A region of interest (ROI) was inserted over the area selected on pathology on both PSMA images and ADC maps (mm2/1000 s) (Fig. 1). Semi-quantitative image parameters were obtained for both modalities, including ADCmean and the corresponding [68Ga]PSMA-11 SUVmax. We observed significantly higher uptake on PSMA PET in lesions with EXP growth (SUVmax 19.2 ± 10.9) versus INF-growth (SUVmax 9.3 ± 6.2, p<0.001). In analogy, we observed significantly more diffusion restriction in lesions with EXP growth (ADCmean 0.777 ± 0.109) versus INF growth (ADCmean 1.079± 0.262, p<0.001). Interestingly the well-established correlation between ADCmean and ISUP grades was lost if the analysis was performed for both growth patterns separately (EXP growth: r = −0.004, p = 0.986; INF growth: r = 0.034, p = 0.844).

Burger_BTA.png

Fig 1) Upper row: an example of an expansive growing ISUP 3 tumor in the posterior right peripheral zone with a diameter of 13 mm. 3 circles of 1.26 mm diameter could be placed within the tumor, without any benign tissue within the circle. The lesion had a high 68Ga-PSMA-11 uptake and showed diffusion restriction on the ADC map. Lower row: example of an infiltrative growing ISUP 3 tumor in the posterior left peripheral zone, of 15 mm diameter, note the dilated benign prostatic glands (arrow heads) within the cancerous tissue. There was only mild 68Ga-PSMA-11 uptake and no evidence for diffusion restriction on ADC map.

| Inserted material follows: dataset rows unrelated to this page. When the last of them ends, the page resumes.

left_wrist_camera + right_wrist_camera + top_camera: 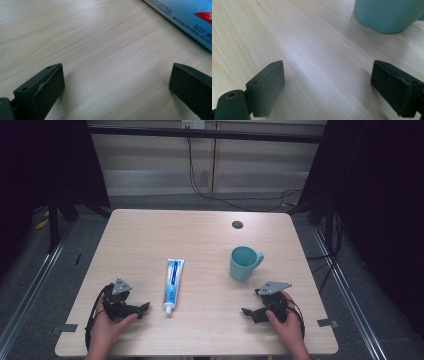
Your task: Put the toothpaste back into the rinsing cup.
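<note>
A blue and white toothpaste tube (173,284) lies lengthwise on the wooden table (150,235), cap toward the near edge. A teal mug (243,263) stands upright to its right, handle pointing right. My left gripper (144,308) rests on the table left of the tube's cap, jaws wide apart over bare wood; in the left gripper view (116,82) the tube (190,20) lies at the upper right. My right gripper (246,312) rests near the front right, below the mug, open with nothing between its jaws; in the right gripper view (328,82) the mug (387,15) stands ahead at the top right.
A small dark round hole (237,224) marks the table's far right area. Cables (220,195) trail over the floor behind the table. Metal rails run along both sides of the table, and dark frame posts stand at the back.
</note>
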A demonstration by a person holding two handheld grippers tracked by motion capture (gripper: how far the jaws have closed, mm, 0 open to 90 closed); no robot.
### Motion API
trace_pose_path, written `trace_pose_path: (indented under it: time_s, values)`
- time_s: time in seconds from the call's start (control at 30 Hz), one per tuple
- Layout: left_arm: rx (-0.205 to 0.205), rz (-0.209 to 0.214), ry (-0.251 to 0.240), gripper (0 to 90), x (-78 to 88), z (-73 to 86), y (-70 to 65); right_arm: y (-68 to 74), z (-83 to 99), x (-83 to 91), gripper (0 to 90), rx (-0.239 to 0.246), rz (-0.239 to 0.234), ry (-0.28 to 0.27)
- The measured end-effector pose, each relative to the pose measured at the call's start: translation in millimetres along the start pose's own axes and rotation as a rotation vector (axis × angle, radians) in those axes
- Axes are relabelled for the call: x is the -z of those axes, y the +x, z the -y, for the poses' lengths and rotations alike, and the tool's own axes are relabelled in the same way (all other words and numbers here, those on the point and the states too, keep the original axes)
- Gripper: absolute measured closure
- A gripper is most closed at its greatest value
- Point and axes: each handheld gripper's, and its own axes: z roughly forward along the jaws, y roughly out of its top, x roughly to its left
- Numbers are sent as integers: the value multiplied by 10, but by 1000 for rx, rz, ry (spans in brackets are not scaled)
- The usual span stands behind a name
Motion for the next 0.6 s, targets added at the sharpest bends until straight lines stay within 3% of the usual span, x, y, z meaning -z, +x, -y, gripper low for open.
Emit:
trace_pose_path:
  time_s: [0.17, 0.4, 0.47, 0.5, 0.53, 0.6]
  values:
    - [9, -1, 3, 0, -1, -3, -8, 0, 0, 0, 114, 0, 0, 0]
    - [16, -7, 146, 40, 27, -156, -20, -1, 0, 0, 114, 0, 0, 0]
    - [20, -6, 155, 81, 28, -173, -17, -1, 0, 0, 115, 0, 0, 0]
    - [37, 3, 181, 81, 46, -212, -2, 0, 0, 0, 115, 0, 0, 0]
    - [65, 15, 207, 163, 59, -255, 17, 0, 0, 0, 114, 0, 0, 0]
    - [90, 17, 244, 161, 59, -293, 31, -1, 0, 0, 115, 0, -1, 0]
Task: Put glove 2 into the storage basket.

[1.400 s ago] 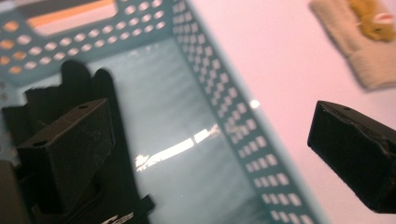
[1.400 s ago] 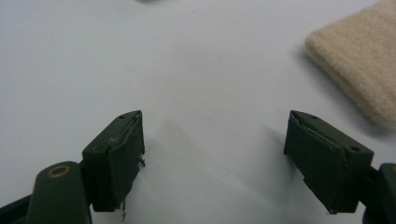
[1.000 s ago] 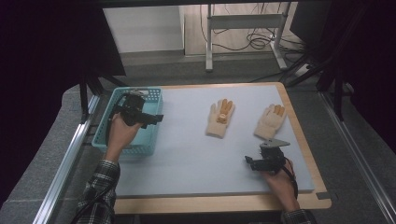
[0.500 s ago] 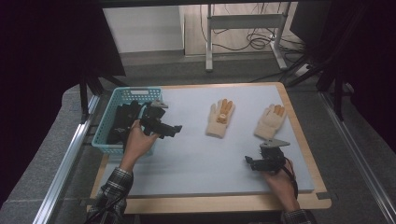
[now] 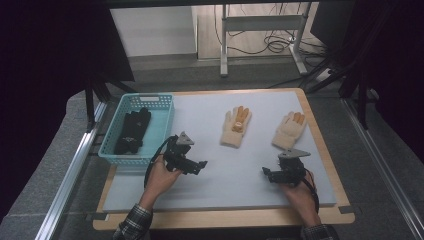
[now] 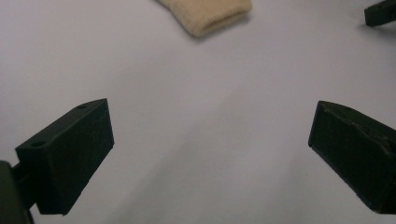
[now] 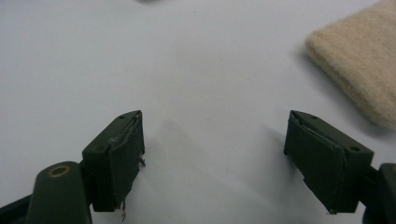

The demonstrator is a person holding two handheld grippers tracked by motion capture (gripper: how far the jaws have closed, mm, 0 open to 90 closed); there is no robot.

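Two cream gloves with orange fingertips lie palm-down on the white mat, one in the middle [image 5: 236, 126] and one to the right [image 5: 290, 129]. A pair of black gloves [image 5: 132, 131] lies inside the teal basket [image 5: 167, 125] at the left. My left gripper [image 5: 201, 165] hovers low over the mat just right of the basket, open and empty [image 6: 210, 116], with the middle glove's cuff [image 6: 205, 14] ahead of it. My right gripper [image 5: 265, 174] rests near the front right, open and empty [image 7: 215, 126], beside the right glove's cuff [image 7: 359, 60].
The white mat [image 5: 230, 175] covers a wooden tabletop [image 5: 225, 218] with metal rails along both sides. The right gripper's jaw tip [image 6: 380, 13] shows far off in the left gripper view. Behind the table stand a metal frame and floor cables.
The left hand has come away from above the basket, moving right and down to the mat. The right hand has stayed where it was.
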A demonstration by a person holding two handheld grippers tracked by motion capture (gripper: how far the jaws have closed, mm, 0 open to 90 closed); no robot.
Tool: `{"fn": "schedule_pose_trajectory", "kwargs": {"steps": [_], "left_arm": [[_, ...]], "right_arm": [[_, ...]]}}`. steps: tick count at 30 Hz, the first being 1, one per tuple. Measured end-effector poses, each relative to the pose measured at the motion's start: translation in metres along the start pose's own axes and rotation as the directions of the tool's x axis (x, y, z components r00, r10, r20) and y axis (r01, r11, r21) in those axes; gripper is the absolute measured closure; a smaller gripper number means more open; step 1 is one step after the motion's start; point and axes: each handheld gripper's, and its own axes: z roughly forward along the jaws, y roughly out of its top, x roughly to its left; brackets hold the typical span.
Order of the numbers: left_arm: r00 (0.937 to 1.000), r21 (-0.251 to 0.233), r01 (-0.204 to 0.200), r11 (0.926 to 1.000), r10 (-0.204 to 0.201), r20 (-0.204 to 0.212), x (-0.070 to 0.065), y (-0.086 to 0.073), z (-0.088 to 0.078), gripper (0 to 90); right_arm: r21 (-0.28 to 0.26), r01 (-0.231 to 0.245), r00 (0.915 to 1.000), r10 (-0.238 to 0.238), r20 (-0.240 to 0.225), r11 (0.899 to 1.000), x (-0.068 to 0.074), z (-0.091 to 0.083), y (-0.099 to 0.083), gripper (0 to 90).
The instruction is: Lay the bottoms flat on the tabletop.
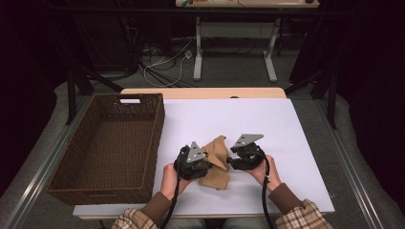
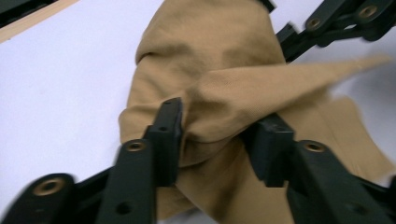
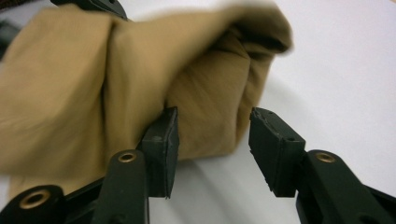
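Note:
A tan cloth (image 1: 218, 168) lies bunched on the white table top (image 1: 248, 119) near its front edge, between my two grippers. From the left, my left gripper (image 1: 209, 161) points into the cloth. In the left gripper view its jaws (image 2: 217, 135) stand apart with a loose fold of the cloth (image 2: 210, 60) bulging between them. The right gripper (image 1: 229, 162) comes in from the right. In the right gripper view its jaws (image 3: 212, 140) are open: the left pad (image 3: 161, 140) touches the cloth's (image 3: 93, 84) edge and the right pad is clear of it.
A deep brown wicker basket (image 1: 156, 138) stands along the table's left side, a hand's width from the left gripper. A wooden strip (image 1: 205, 92) runs along the table's far edge. Cables and white desk legs (image 1: 197, 57) are on the floor beyond.

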Motion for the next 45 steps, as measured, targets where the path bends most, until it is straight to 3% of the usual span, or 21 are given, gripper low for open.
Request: {"fn": "schedule_pose_trajectory", "kwargs": {"steps": [2,5,8,13,21,25,32,38,42,43,45], "left_arm": [[0.9999,0.016,0.0,0.9999,0.0,0.015,-0.001,0.002,-0.001,41.1],[0.9997,0.042,-0.02,0.9989,0.02,0.013,-0.003,0.002,0.001,38.2],[0.9994,0.056,-0.03,0.9979,0.029,0.018,-0.004,-0.001,0.005,43.8],[0.9999,0.044,-0.015,0.9989,0.015,0.004,0.0,-0.006,0.007,63.6],[0.9995,0.015,0.03,0.9994,-0.03,0.001,0.004,-0.009,0.008,80.5],[0.9992,0.0,0.041,0.9992,-0.041,-0.003,0.003,-0.008,0.006,82.3],[0.9987,-0.031,0.051,0.9982,-0.051,-0.008,0.003,-0.005,-0.005,82.5],[0.9963,-0.007,0.075,0.9971,-0.076,-0.04,0.006,-0.007,-0.004,82.0],[0.9962,0.0,0.073,0.9973,-0.073,-0.046,0.006,-0.007,-0.004,80.9],[0.9961,0.006,0.071,0.9974,-0.071,-0.053,0.005,-0.007,-0.004,80.3],[0.9958,0.011,0.071,0.9974,-0.07,-0.059,0.005,-0.007,-0.004,78.8]], "right_arm": [[-0.013,-0.005,0.9996,0.005,-0.028,1.0,0.003,0.003,0.003,46.0],[-0.014,-0.006,0.999,0.005,-0.045,1.0,0.006,0.008,0.007,41.5],[-0.005,-0.012,0.9962,0.011,-0.086,1.0,0.008,0.012,0.007,37.2],[0.026,-0.026,0.9932,0.029,-0.113,0.999,0.009,0.018,0.004,38.6],[0.031,-0.007,0.9982,0.008,-0.06,0.999,0.015,0.013,0.005,75.1],[0.034,0.005,0.9993,-0.003,-0.037,0.999,0.018,0.012,0.006,84.1],[0.035,0.016,0.9999,-0.016,-0.007,0.999,0.015,0.002,0.005,86.7],[0.01,0.011,0.9989,-0.012,0.046,1.0,0.003,-0.012,0.003,90.0],[-0.008,-0.012,0.9991,0.012,0.042,1.0,-0.002,-0.018,0.003,90.0],[-0.008,-0.012,0.9991,0.012,0.039,1.0,-0.001,-0.017,0.003,89.5],[-0.003,-0.008,0.9998,0.008,0.02,1.0,0.001,-0.014,0.003,78.1]]}}
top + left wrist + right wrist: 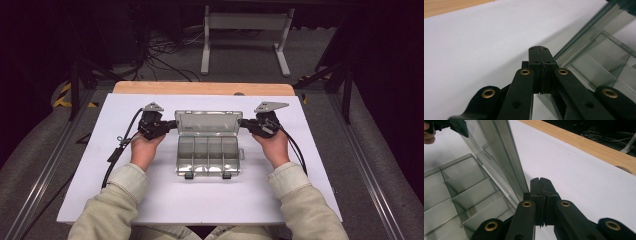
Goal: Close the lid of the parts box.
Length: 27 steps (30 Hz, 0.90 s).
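Observation:
A clear plastic compartment box (207,152) lies in the middle of the white board, its lid (208,122) standing open at the far side. Several empty compartments (461,192) show inside. My left gripper (172,125) is shut with nothing between its jaws, its tip at the lid's left edge. In the left gripper view the shut tip (539,48) sits just beside the lid (584,32). My right gripper (243,122) is likewise shut and empty at the lid's right edge, its tip (540,180) close beside the lid (496,152). Whether either tip presses on the lid I cannot tell.
The white board (200,200) covers a wooden table whose edge (200,88) shows at the far side. Two black latches (189,175) hang at the box's near edge. Cables trail from both grippers. A white stand (245,30) and floor cables lie beyond the table.

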Motion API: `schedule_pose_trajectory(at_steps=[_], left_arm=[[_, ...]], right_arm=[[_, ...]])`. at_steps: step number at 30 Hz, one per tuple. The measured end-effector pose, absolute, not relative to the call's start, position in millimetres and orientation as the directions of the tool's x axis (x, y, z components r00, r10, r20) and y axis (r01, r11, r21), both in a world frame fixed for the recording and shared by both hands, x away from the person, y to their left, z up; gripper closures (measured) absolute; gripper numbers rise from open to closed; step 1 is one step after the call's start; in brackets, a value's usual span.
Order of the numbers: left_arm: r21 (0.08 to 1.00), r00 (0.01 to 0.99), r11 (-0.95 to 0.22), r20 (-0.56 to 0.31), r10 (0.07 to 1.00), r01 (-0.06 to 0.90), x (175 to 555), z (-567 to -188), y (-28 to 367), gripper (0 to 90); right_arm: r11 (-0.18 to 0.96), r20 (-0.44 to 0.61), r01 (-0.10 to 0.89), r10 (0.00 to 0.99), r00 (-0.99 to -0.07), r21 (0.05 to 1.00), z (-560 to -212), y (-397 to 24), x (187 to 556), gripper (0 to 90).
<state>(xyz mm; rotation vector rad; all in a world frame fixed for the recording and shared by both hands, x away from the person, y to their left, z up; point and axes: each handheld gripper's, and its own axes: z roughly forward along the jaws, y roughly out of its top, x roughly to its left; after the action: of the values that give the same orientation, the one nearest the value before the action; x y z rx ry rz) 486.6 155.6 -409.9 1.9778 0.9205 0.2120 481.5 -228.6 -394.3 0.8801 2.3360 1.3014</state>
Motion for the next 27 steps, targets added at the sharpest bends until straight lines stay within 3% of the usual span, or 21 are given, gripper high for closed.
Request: schedule_pose_trajectory(at_steps=[27], left_arm=[[0.812, 0.763, -0.348, -0.173, 0.623, 0.469, 449, -406, 159, 89.9]], right_arm=[[0.470, -0.058, 0.288, 0.594, -0.802, 0.834, -393, -225, 439, 88.3]])
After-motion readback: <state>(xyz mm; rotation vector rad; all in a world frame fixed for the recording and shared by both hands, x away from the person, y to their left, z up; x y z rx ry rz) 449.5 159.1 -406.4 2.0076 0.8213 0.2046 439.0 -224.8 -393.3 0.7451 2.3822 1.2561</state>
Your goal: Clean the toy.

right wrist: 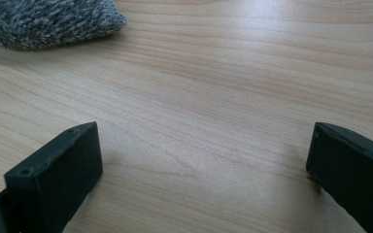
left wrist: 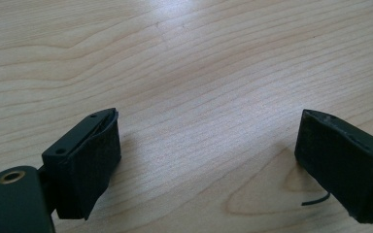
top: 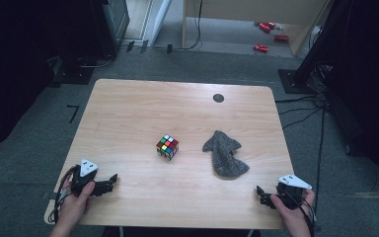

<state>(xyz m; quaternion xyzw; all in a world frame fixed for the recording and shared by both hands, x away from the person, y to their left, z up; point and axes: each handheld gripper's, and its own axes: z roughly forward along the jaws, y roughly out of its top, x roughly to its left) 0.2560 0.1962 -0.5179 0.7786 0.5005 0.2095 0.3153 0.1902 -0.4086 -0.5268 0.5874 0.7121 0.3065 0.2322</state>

The strong correlation between growth pattern and imaging parameters confirms that morphology characteristics of PCa on histopathology have an impact on the visibility of prostate cancer on imaging Further investigations are needed to improve our understanding of different PCa characteristics and How this should impact our interpretation of molecular imaging.

Written by: Riccardo Laudicella, Jan H. Rüschoff, Niels J. Rupp, & Irene A. Burger, University Hospital Zurich, University of Zurich, Zurich, Switzerland

References:

  1. Ruschoff JH, Ferraro DA, Muehlematter UJ, Laudicella R, Hermanns T, Rodewald AK, et al. What's behind (68)Ga-PSMA-11 uptake in primary prostate cancer PET? Investigation of histopathological parameters and immunohistochemical PSMA expression patterns. Eur J Nucl Med Mol Imaging. 2021;48(12):4042-53.
  2. Langer DL, van der Kwast TH, Evans AJ, Plotkin A, Trachtenberg J, Wilson BC, et al. Prostate tissue composition and MR measurements: investigating the relationships between ADC, T2, K(trans), v(e), and corresponding histologic features. Radiology. 2010;255(2):485-94.
  3. Langer DL, van der Kwast TH, Evans AJ, Sun L, Yaffe MJ, Trachtenberg J, et al. Intermixed normal tissue within prostate cancer: effect on MR imaging measurements of apparent diffusion coefficient and T2--sparse versus dense cancers. Radiology. 2008;249(3):900-8.
  4. Rosenkrantz AB, Mendrinos S, Babb JS, Taneja SS. Prostate cancer foci detected on multiparametric magnetic resonance imaging are histologically distinct from those not detected. J Urol. 2012;187(6):2032-8.